Directions: Produce the same data once more, line for line.

· · ·

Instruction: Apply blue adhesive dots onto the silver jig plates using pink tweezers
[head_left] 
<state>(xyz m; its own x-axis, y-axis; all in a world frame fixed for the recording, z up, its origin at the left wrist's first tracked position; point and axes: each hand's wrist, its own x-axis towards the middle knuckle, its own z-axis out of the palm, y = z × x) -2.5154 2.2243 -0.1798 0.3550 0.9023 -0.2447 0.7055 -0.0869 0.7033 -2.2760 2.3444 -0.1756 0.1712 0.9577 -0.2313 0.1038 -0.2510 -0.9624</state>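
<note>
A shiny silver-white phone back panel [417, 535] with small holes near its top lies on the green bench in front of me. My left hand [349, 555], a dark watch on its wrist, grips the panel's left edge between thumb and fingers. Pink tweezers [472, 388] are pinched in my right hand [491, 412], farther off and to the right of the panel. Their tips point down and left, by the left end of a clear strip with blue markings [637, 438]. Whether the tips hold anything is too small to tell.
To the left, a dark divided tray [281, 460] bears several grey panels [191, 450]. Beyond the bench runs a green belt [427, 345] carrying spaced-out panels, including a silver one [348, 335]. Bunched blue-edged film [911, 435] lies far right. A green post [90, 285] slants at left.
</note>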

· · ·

Response to the task:
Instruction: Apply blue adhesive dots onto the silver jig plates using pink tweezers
[head_left] 
<state>(xyz m; its own x-axis, y-axis; all in a world frame fixed for the recording, z up, its origin at the left wrist's first tracked position; point and axes: each hand's wrist, its own x-axis towards the middle knuckle, its own z-axis out of the palm, y = z × x) -2.5154 2.2243 -0.1798 0.3550 0.9023 -0.2447 0.7055 -0.0869 0.7033 -2.2760 2.3444 -0.1756 0.1712 0.9577 -0.2313 0.1038 -0.2510 -0.9624</state>
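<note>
A shiny silver-white phone back panel [417, 535] with small holes near its top lies on the green bench in front of me. My left hand [349, 555], a dark watch on its wrist, grips the panel's left edge between thumb and fingers. Pink tweezers [472, 388] are pinched in my right hand [491, 412], farther off and to the right of the panel. Their tips point down and left, by the left end of a clear strip with blue markings [637, 438]. Whether the tips hold anything is too small to tell.
To the left, a dark divided tray [281, 460] bears several grey panels [191, 450]. Beyond the bench runs a green belt [427, 345] carrying spaced-out panels, including a silver one [348, 335]. Bunched blue-edged film [911, 435] lies far right. A green post [90, 285] slants at left.
</note>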

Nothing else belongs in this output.